# WHAT THE TASK REQUIRES
Copy exactly the stretch of data below from the line with "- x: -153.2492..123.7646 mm" through the line with "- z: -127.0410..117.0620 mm", including both of those lines.
*** Opening DATA FOR THE TASK ***
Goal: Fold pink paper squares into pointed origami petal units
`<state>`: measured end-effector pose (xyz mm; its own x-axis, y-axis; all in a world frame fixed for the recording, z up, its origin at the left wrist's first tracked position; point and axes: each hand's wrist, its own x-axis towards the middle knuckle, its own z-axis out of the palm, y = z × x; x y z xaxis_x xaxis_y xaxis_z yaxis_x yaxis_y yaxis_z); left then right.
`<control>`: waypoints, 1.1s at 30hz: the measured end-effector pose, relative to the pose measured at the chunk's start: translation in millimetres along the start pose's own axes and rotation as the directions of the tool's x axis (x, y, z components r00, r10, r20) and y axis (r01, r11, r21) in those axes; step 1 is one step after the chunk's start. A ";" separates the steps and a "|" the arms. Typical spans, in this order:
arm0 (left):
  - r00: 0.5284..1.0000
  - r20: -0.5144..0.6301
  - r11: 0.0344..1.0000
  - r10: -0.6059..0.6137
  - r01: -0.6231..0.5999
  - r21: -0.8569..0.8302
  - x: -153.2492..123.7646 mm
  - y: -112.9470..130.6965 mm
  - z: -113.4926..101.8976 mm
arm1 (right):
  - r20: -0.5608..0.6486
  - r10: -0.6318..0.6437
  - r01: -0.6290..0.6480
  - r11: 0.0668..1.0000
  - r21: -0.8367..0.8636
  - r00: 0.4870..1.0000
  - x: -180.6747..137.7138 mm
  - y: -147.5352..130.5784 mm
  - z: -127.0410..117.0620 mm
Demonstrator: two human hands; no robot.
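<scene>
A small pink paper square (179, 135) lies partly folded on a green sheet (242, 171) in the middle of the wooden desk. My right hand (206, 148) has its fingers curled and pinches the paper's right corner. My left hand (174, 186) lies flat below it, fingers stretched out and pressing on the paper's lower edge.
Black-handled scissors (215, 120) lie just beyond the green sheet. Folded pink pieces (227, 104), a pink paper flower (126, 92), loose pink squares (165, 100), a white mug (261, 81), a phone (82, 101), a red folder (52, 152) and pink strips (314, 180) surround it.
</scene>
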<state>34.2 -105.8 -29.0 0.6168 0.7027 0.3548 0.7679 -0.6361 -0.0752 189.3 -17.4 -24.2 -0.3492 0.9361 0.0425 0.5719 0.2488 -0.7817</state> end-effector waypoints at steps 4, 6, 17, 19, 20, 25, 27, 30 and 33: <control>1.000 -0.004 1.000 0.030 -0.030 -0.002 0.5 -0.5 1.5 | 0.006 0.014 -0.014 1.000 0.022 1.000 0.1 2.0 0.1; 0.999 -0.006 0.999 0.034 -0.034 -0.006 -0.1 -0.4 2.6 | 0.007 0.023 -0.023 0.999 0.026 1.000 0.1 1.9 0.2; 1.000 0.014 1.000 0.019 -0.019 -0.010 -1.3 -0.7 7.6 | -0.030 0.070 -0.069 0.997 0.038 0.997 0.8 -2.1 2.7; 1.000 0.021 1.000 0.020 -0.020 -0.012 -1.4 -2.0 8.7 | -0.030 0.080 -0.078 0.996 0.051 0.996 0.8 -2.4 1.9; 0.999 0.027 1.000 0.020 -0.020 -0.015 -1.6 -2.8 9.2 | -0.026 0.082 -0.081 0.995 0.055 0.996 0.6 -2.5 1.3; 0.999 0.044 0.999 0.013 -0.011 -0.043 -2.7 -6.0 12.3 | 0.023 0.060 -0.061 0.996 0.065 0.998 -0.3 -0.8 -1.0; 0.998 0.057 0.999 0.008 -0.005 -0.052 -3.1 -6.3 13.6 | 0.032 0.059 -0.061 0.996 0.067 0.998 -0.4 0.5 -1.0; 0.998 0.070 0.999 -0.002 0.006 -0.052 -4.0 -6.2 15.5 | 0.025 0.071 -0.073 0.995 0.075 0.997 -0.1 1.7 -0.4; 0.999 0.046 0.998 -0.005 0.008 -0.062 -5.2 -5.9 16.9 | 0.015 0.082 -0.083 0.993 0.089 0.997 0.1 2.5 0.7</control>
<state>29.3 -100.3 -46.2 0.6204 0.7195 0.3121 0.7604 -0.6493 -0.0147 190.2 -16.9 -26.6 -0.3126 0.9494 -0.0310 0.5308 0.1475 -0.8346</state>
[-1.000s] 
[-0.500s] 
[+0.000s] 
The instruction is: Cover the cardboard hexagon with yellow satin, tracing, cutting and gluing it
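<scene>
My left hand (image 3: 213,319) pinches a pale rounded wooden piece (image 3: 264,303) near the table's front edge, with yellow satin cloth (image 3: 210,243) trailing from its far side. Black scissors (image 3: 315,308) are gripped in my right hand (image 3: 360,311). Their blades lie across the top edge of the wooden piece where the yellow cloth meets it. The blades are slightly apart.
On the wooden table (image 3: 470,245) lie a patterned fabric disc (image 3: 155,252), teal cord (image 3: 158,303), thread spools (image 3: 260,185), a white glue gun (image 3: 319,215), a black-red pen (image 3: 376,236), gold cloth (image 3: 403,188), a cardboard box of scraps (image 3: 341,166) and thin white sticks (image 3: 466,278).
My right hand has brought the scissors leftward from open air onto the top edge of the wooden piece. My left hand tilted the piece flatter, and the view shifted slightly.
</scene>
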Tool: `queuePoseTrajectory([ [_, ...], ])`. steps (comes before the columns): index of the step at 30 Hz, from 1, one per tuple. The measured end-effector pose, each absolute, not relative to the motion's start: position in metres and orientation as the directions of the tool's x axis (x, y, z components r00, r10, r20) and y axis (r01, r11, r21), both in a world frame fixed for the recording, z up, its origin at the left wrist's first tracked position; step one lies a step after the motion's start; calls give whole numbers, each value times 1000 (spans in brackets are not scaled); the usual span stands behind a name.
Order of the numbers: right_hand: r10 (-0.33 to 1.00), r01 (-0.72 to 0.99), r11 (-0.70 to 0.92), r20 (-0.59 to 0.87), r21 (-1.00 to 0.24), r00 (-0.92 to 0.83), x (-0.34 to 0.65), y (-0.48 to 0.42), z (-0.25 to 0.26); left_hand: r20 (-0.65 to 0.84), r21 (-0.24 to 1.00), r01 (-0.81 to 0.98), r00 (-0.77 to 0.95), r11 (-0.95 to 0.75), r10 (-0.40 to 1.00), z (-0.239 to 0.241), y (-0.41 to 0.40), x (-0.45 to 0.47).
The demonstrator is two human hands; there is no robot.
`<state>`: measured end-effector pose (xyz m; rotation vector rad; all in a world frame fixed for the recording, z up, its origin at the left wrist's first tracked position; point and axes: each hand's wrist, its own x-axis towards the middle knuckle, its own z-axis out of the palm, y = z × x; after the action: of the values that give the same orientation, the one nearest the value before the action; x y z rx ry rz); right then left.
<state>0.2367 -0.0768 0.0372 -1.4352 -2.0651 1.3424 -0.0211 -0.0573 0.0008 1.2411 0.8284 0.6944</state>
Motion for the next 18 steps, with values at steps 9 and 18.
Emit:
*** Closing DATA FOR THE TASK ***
# ANSWER
  - x: -153.2492..123.7646 mm
  - y: -112.9470..130.6965 mm
  - z: -113.4926..101.8976 mm
arm1 (right):
  - r20: -0.5608..0.6486
  - r10: -0.6318..0.6437
  - r01: -0.6290..0.6480
  - r11: 0.0668..1.0000
  - r21: -0.8367..0.8636
  - r00: 0.4870..1.0000
  - x: -180.6747..137.7138 mm
  - y: -147.5352..130.5784 mm
  - z: -127.0410..117.0620 mm

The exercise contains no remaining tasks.